Kubernetes

RKE2 on AWS with Rancher

Jun 25, 2025

min read

----------- DOWNLOAD EXECUTIVE SUMMARY (3 min read) -----------

DOWNLOAD EXECUTIVE SUMMARY (2 min read)

TL;DR

In five weeks I went from AWS certification theory to hands-on Kubernetes experience, building a production-ready RKE2 cluster from scratch. I deployed a 2-node cluster (server + agent) on AWS EC2, installed Rancher via Helm for cluster management, and containerized a Python quotes application with Docker. The full pipeline flows from VSCode development through GitHub, Docker Hub, to Kubernetes deployment with 1 running replica. Everything runs on AWS with a pre-configured security group, an Elastic IP, and DNS routing. Key technologies exposure: EC2, RKE2, Kubernetes, Docker, Rancher, Helm, kubectl, systemd, and container orchestration.
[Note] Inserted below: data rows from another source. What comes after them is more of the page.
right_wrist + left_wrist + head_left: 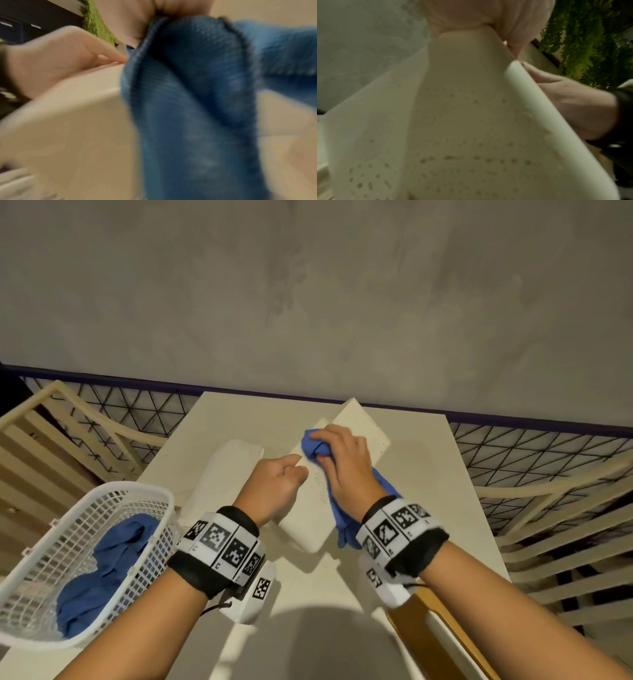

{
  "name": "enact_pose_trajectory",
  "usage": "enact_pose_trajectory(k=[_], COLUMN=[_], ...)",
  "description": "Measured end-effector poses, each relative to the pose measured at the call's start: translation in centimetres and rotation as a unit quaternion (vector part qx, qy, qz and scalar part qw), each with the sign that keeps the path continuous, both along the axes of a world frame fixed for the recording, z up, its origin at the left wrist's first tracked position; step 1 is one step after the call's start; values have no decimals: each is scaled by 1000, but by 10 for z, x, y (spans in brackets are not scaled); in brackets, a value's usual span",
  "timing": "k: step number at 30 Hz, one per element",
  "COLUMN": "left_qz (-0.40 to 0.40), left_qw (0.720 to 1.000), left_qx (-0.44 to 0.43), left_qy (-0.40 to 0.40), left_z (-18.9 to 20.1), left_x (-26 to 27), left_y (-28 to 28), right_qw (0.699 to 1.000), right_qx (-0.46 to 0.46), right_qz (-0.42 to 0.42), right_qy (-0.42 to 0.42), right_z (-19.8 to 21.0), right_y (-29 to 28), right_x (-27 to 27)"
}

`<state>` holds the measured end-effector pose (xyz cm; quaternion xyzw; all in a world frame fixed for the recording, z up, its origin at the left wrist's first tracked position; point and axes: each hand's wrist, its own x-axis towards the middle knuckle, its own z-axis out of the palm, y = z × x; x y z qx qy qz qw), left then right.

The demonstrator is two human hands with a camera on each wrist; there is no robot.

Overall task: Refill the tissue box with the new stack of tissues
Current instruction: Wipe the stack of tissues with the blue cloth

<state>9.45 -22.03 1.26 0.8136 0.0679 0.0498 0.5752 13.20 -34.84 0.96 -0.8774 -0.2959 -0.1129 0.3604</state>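
Note:
A cream tissue box (310,520) with small perforated dots lies diagonally on the white table (428,474). My left hand (281,477) grips its left edge, seen close up as the box (453,121) in the left wrist view. My right hand (337,453) holds a bunched blue cloth (317,446) against the box top; the cloth (188,94) hangs down past my wrist. A white stack of tissues (226,470) lies just left of the box, partly hidden by my left hand. A flat cream panel (363,422) lies beyond my right hand.
A white plastic basket (113,501) holding another blue cloth (106,570) sits at the table's front left. Wooden slatted chairs (565,535) and a black wire grid flank the table. A grey wall stands behind.

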Motion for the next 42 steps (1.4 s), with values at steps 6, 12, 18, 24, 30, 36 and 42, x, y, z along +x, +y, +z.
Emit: enact_pose_trajectory(k=[6,12,18,24,30,36,42], left_qz=[-49,-55,-40,10,-3,44,90], left_qw=[996,986,995,1000,1000,998,976], left_qx=[62,137,71,-18,-22,-43,-190], left_qy=[-32,-77,-63,-4,-1,28,65], left_z=[-2,-2,-7,-4,-5,-5,-4], left_x=[-8,-3,-2,10,5,11,27], left_y=[1,2,9,6,-1,0,7], right_qw=[976,990,960,984,965,987,999], right_qx=[62,82,112,82,89,-8,-33], right_qz=[-199,-110,-228,-121,-225,-151,-7], right_qy=[59,43,116,99,104,54,24], right_z=[-1,-11,-18,-34,-13,-20,-44], right_y=[-24,-9,-39,-14,-36,-25,0], right_x=[42,14,40,-12,39,17,-40])
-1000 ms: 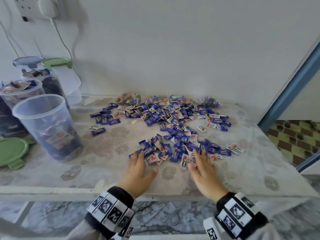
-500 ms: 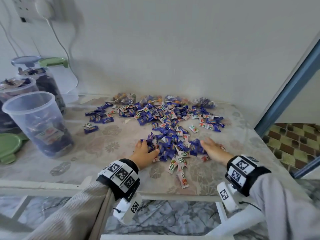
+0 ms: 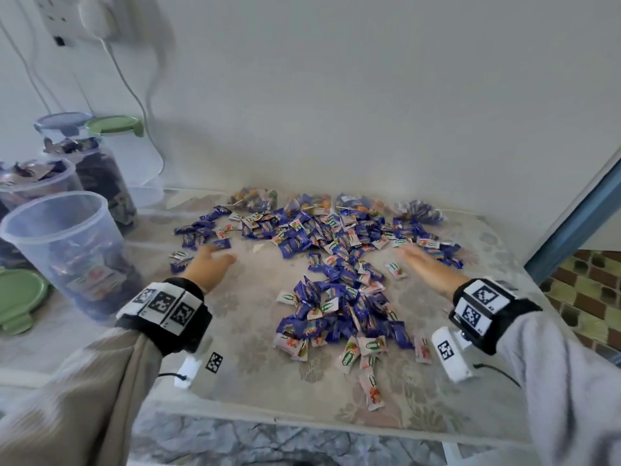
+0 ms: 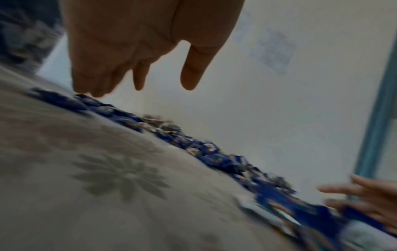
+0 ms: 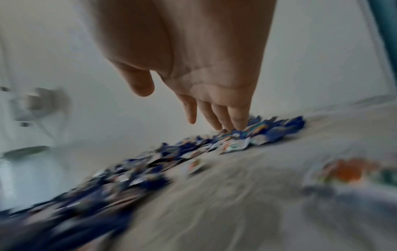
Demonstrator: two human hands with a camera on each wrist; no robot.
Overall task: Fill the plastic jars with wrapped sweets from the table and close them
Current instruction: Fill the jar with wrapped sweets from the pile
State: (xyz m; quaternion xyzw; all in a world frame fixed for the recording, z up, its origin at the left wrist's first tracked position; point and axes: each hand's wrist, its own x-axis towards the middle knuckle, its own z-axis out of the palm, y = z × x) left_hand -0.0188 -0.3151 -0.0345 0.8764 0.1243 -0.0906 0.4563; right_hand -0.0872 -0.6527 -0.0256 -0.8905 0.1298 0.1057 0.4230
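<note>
Blue and white wrapped sweets (image 3: 339,311) lie in a near heap at the table's middle, with a wider far spread (image 3: 322,230) by the wall. My left hand (image 3: 210,262) reaches out flat to the left end of the far spread, fingers straight, holding nothing; its fingertips (image 4: 94,90) hover at the sweets' edge. My right hand (image 3: 420,264) stretches flat to the right end, its fingertips (image 5: 234,125) touching sweets (image 5: 253,134). An open clear jar (image 3: 67,250), partly filled, stands at the left.
Fuller jars (image 3: 97,173) stand behind the open one, two with lids on. A green lid (image 3: 18,301) lies at the far left. The patterned table (image 3: 262,375) ends close to me. A wall with a socket and cable is behind; a blue frame (image 3: 578,210) at right.
Both hands left the near heap and moved forward and apart to the two ends of the far spread. The near heap stays gathered in the middle.
</note>
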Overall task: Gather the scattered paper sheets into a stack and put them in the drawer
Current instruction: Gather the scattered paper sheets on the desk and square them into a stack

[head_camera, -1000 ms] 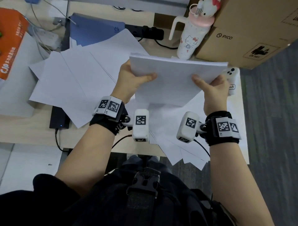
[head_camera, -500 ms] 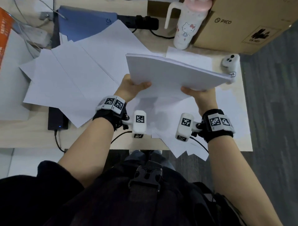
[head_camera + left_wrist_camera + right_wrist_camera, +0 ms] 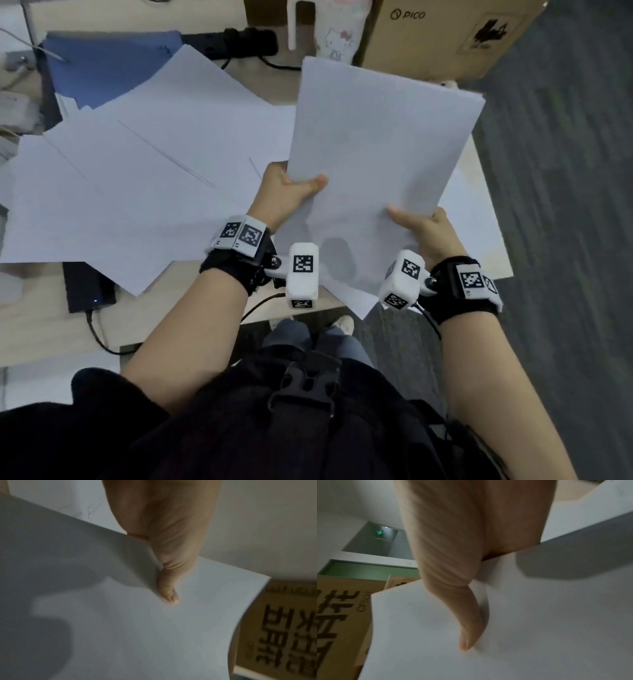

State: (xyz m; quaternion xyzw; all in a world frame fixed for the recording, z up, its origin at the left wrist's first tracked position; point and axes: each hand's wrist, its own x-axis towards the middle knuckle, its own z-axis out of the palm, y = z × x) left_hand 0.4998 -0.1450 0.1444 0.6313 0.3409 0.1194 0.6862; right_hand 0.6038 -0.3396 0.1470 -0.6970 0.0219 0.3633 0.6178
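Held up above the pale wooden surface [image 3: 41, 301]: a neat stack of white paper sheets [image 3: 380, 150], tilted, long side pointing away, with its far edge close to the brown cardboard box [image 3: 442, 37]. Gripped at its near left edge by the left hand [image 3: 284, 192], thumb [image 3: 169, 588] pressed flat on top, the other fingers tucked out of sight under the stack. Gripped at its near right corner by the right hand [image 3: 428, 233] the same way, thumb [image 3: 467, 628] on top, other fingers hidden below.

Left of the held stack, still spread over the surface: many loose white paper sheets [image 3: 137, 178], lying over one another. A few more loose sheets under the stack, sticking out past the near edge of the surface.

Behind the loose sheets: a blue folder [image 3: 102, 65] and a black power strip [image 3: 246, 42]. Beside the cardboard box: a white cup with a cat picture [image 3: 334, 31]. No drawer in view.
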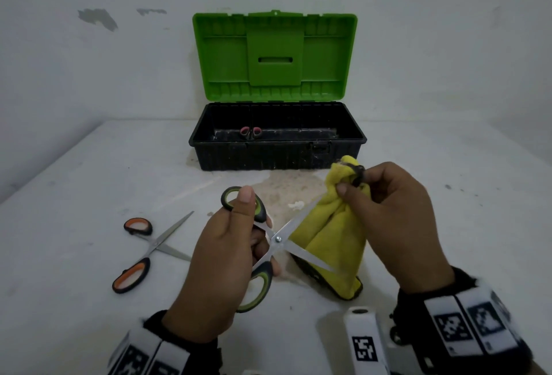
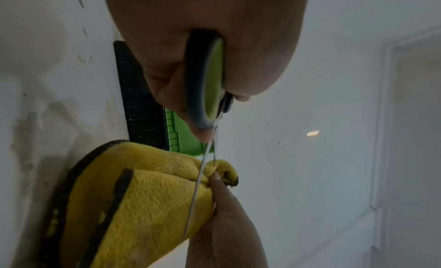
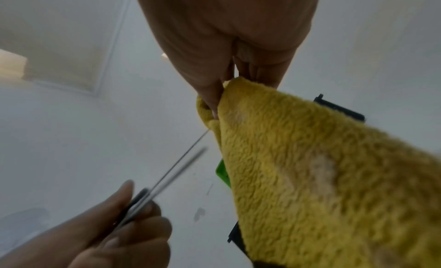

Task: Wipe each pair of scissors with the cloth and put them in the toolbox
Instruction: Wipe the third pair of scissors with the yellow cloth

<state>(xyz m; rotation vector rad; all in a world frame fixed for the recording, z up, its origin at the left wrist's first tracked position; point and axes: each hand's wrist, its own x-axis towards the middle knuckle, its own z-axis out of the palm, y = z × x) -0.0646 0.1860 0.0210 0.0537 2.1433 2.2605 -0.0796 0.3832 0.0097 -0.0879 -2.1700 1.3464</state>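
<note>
My left hand (image 1: 236, 243) grips the green-handled scissors (image 1: 277, 238) by their handles, blades spread wide above the table. My right hand (image 1: 385, 210) pinches the yellow cloth (image 1: 331, 231) round the tip of the upper blade; the cloth hangs down to the table. In the left wrist view the green handle (image 2: 210, 83) sits in my palm and the blade (image 2: 198, 187) runs into the cloth (image 2: 152, 196). In the right wrist view the cloth (image 3: 310, 168) hangs from my fingers. The toolbox (image 1: 277, 138) stands open behind, pink-handled scissors (image 1: 250, 132) inside.
Orange-handled scissors (image 1: 146, 250) lie open on the white table (image 1: 74, 189) left of my left hand. The green toolbox lid (image 1: 274, 52) leans against the wall. A stained patch on the table (image 1: 283, 186) lies in front of the toolbox.
</note>
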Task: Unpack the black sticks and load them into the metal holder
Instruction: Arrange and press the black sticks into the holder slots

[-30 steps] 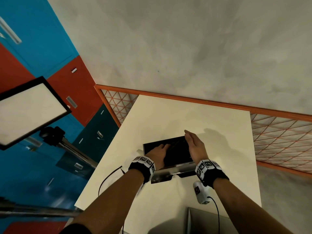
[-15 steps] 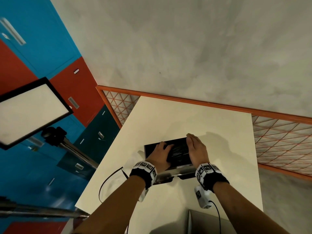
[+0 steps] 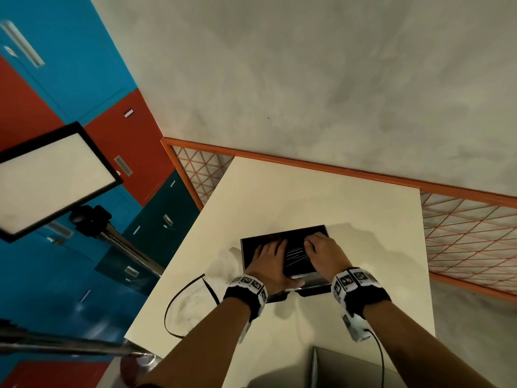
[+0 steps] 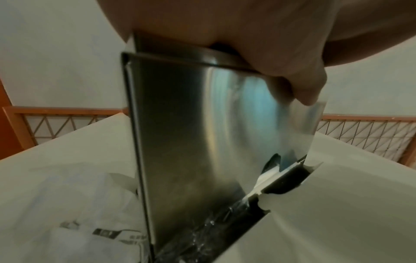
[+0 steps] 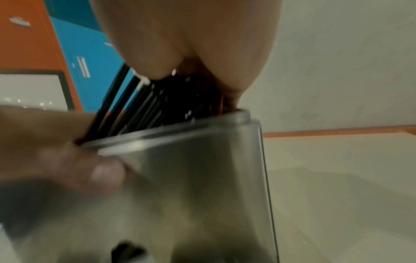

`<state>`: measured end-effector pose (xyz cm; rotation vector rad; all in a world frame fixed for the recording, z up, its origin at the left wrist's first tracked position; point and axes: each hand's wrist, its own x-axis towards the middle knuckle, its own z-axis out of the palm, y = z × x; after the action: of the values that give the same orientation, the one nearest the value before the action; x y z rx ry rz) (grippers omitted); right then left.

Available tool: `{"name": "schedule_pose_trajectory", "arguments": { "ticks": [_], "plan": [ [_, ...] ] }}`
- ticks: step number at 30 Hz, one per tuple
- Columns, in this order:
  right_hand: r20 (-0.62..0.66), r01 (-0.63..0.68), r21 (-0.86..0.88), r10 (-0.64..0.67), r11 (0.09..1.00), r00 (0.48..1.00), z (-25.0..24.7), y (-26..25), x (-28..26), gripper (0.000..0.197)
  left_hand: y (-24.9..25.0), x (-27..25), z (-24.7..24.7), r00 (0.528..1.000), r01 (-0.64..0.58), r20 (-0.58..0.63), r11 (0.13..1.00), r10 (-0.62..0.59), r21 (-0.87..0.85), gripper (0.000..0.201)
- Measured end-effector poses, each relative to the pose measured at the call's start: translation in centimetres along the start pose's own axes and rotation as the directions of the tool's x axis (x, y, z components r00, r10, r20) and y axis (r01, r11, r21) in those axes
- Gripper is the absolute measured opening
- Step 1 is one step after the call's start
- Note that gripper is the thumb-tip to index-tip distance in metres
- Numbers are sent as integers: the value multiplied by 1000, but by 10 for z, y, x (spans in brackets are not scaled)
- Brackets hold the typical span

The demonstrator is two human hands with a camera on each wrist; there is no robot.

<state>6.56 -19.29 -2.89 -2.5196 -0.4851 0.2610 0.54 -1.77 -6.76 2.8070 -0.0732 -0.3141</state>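
Observation:
The steel metal holder (image 3: 313, 281) stands upright on the white table (image 3: 307, 197), its open top full of black sticks (image 3: 296, 256). My left hand (image 3: 270, 257) lies over the left half of the sticks, and its thumb (image 4: 303, 85) hooks down over the rim onto the holder's front wall (image 4: 198, 133). My right hand (image 3: 314, 246) sits on the right half with its fingers curled down into the sticks. In the right wrist view the black sticks (image 5: 135, 106) fan out from under my palm above the metal holder (image 5: 191, 169).
A crumpled clear plastic wrapper (image 3: 223, 264) lies left of the holder, and a black cable (image 3: 179, 303) loops off the table's left edge. A grey box (image 3: 335, 368) stands at the near edge. An orange mesh railing (image 3: 461, 228) borders the far and right sides.
My right hand has moved from standing edge-on with straight fingers at the holder's right side to lying on top with curled fingers. The left hand has slid further over the sticks.

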Motion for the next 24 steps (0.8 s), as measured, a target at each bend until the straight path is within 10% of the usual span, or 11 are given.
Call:
{"name": "schedule_pose_trajectory", "arguments": {
  "ticks": [5,13,24],
  "plan": [
    [-8,153,-4,-153,988,988,-22,-21,1,37,6,-10,2,999,29,-44,999,-28,23,105],
    [416,435,-502,-232,747,879,-5,-21,-25,108,12,-24,3,1000,10,-30,998,-8,68,106],
    [412,410,-520,-201,749,889,7,-3,-63,88,22,-61,40,961,-100,-244,985,132,137,104]
  ]
}}
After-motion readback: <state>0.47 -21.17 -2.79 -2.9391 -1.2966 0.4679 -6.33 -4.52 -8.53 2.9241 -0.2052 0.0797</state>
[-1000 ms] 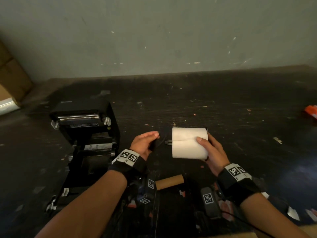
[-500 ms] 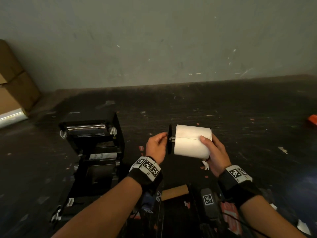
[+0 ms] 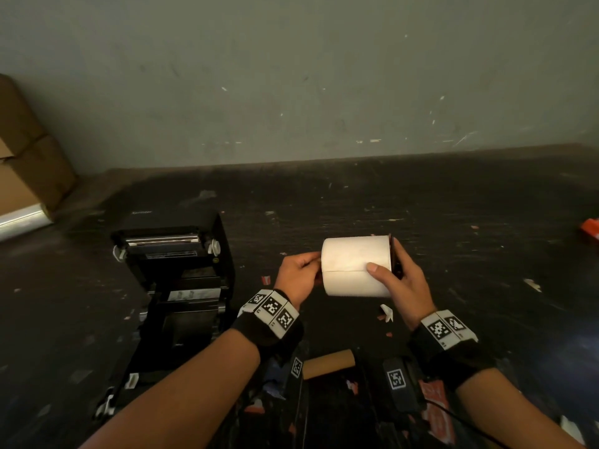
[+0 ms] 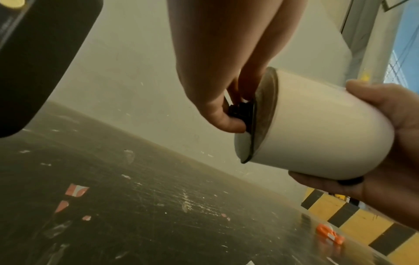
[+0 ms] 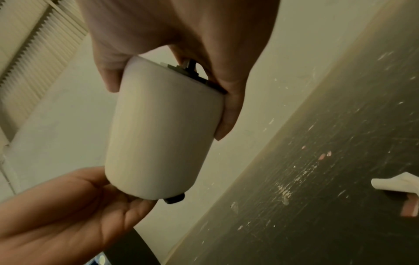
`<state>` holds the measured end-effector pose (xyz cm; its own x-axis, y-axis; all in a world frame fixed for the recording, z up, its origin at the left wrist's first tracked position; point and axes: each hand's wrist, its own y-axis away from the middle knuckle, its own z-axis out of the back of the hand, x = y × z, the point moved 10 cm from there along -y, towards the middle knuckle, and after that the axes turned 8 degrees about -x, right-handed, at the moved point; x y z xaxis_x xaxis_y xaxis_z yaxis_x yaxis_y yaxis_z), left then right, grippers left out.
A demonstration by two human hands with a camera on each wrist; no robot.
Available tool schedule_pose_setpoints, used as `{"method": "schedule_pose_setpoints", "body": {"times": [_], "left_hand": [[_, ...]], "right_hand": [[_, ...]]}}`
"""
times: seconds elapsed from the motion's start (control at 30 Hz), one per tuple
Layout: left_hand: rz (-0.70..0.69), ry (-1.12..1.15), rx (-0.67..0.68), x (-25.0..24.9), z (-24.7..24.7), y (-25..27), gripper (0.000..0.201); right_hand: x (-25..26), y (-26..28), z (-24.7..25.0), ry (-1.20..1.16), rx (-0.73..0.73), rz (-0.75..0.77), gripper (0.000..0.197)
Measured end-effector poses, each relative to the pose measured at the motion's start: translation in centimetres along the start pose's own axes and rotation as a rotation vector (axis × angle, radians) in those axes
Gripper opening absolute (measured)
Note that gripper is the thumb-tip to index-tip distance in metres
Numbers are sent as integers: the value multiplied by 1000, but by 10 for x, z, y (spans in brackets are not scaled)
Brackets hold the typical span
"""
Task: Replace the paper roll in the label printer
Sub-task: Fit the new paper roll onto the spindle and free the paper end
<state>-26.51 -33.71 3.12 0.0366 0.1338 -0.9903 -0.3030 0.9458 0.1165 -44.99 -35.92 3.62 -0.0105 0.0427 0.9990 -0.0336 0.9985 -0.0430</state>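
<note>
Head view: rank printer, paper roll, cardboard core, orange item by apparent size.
1. printer
2. paper roll
3. cardboard core
4. orange item, cut off by the frame edge and farther away, so its rank is unsure.

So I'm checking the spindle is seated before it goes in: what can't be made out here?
- Left flange against the paper roll: in the head view the left hand covers it.
- Right flange: the right hand hides most of it.
- Label printer bay: too dark to read.
- Cardboard core: its ends are dim.
</note>
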Motion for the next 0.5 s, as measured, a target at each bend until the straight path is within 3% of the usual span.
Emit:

Biggest lessons: configuration details matter (wrong IP addresses break everything), Docker images are immutable snapshots, Git hygiene prevents 133MB disasters, and systematic debugging beats panic. The result is a fully functional cloud-native deployment pipeline I can scale, monitor through Rancher, and confidently add to my résumé as real production experience.

From Zero to Kubernetes: The Summer Project

Deploying a Python App on AWS with RKE2 and Rancher

Introduction

As part of a research internship, I started this summer project knowing almost nothing about Kubernetes or Rancher. While I had recently completed my AWS Cloud Practitioner and AI Practitioner certifications, giving me some foundational cloud knowledge, I was still a student with only basic coding skills. I was both excited and nervous about the challenge. My goal was to deploy a simple Python "quotes" API on a Kubernetes cluster in AWS, using Rancher (RKE2) to help manage it. Over five weeks of the Early Start program, I went from logging into AWS for hands-on work for the first time to seeing my app running in a pod. The journey involved applying my AWS fundamentals, learning containerization, and diving deep into Kubernetes tools: a lot to unpack, but highly rewarding.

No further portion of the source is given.